Séïdath Tchomogo

Personal information
- Full name: Séïdath Siriki Konabe Tchomogo
- Date of birth: 13 August 1985 (age 40)
- Place of birth: Porto-Novo, Benin
- Height: 1.79 m (5 ft 10 in)
- Position(s): Midfielder

Youth career
- Lions de l'Atakory

Senior career*
- Years: Team / Apps / (Gls)
- 2003–2006: Lions de l'Atakory
- 2007–2010: East Riffa Club / 20 / (3)
- 2010–2013: Al-Oruba / 50 / (15)
- 2013–2014: Panthères FC / 50 / (15)
- 2014: Al-Suwaiq

International career
- 2003–2014: Benin / 51 / (6)

= Séïdath Tchomogo =

Beninese footballer (born 1985)

Séïdath Konabe Tchomogo (born 13 August 1985) is a Beninese former professional footballer who played as a midfielder.

==International career==
Tchomogo was part of the Benin national team at the 2004 African Nations Cup.
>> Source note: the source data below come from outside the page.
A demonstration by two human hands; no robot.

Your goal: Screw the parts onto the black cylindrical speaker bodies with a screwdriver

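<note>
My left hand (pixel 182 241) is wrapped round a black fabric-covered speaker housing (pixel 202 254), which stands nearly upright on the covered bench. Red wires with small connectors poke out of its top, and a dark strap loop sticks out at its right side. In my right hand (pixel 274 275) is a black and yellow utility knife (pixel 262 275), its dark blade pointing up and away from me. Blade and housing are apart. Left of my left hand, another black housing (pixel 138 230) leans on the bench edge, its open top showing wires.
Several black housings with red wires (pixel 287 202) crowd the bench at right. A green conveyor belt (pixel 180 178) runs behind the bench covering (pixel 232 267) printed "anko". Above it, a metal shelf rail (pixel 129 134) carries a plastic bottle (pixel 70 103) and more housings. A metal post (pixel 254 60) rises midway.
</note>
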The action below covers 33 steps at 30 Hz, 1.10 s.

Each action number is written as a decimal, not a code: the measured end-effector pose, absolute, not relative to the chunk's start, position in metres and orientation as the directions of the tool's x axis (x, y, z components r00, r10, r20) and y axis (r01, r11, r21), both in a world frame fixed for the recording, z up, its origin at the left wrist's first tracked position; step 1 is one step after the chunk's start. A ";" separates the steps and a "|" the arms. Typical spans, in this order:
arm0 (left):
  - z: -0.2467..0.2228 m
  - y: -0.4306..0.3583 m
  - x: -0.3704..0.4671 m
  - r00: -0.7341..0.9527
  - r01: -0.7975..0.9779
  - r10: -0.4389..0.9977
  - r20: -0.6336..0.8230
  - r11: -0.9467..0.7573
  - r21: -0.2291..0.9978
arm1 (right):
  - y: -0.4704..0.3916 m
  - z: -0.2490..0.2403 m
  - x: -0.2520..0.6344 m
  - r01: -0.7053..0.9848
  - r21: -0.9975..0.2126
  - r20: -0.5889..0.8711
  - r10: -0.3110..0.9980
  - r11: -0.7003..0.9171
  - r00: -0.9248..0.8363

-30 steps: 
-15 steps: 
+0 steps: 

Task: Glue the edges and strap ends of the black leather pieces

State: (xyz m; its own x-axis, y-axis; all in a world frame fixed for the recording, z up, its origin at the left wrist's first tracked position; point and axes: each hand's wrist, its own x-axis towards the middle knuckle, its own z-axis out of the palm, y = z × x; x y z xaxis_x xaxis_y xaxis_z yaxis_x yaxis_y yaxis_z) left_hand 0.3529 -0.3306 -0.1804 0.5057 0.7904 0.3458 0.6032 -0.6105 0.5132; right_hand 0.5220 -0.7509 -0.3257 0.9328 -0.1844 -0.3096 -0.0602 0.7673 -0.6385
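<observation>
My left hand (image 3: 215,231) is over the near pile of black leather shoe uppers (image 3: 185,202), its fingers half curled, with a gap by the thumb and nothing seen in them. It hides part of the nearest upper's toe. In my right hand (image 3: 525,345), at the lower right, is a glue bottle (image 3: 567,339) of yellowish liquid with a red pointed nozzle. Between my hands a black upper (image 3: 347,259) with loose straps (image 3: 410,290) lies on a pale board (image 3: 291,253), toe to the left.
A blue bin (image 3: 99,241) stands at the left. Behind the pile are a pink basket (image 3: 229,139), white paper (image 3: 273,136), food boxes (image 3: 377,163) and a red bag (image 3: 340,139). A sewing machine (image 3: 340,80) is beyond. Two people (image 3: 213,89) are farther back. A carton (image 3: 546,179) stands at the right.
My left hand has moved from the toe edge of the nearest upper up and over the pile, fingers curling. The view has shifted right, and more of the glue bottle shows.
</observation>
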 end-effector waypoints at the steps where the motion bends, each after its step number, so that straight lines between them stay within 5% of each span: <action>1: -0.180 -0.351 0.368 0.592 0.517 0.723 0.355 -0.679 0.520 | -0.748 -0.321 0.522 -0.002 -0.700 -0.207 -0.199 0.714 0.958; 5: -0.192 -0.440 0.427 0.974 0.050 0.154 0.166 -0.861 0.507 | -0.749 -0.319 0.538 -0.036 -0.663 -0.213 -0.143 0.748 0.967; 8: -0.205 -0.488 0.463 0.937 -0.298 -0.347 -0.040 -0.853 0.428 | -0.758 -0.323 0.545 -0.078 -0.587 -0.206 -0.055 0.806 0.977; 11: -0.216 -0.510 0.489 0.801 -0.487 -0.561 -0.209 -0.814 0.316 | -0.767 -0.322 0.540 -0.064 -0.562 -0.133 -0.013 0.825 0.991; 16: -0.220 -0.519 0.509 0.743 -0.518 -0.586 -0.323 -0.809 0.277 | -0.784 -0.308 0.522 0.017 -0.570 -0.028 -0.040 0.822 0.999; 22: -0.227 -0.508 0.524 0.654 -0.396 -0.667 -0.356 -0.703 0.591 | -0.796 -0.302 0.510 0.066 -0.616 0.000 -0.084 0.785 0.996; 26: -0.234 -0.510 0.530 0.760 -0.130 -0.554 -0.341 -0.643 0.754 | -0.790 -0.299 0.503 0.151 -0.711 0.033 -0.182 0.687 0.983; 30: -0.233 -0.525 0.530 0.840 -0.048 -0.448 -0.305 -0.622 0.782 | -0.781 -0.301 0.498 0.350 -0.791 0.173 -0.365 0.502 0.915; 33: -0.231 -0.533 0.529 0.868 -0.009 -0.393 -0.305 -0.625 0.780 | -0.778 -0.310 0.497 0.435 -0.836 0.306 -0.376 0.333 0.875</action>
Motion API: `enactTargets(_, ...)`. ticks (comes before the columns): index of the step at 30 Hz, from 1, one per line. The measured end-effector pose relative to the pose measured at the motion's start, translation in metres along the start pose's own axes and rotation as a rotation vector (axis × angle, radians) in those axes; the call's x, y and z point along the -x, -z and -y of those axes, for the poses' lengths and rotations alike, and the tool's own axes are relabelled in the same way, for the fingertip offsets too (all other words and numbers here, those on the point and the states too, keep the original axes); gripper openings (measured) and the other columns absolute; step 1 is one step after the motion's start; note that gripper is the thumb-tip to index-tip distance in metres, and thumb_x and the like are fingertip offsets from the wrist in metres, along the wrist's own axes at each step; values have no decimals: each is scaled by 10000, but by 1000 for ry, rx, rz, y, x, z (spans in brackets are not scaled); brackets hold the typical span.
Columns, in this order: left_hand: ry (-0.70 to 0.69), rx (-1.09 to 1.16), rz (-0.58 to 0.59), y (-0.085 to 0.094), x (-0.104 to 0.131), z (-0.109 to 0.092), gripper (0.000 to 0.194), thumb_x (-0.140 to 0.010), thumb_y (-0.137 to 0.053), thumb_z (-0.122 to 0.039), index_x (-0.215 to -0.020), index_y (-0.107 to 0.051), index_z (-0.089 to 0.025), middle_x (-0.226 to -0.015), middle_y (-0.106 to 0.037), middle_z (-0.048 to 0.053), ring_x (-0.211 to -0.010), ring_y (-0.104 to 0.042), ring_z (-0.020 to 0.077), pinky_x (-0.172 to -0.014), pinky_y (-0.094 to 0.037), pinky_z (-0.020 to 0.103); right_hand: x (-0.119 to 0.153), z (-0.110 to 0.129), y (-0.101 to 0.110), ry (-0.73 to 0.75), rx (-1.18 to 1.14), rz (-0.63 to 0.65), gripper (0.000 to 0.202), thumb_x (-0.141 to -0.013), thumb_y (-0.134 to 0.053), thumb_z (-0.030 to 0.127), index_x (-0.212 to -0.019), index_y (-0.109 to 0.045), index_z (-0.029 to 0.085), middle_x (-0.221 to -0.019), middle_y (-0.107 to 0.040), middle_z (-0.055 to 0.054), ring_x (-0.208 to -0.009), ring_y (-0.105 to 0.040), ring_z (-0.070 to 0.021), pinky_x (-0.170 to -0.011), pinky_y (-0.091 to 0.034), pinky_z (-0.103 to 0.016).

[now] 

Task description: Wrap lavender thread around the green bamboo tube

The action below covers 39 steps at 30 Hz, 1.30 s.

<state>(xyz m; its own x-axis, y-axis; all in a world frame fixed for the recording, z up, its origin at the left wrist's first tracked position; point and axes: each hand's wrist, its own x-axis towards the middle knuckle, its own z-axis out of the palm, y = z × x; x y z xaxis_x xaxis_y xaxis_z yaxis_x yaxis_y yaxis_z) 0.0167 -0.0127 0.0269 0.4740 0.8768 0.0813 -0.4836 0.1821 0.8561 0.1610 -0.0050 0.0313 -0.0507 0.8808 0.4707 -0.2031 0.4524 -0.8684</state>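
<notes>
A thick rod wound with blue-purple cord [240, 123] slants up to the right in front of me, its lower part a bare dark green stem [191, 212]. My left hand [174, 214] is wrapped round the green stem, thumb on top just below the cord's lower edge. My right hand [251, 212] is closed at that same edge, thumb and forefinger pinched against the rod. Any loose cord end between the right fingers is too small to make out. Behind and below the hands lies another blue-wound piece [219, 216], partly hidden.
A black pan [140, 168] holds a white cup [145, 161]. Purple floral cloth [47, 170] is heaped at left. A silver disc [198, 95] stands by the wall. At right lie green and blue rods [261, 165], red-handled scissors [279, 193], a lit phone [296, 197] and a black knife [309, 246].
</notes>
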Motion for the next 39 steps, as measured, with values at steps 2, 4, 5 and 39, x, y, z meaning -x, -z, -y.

He also played at the 2005 FIFA World Youth Championship in the Netherlands. He made his last appearance for Benin on 8 September 2013 in a 2014 FIFA World Cup qualification match against Rwanda which his side won 2–0.

==Football ban==
In April 2019 Tchomogo was one of four African former international footballers banned for life by FIFA due to "match manipulation".

==Career statistics==
Scores and results list Benin's goal tally first, score column indicates score after each Tchomogo goal.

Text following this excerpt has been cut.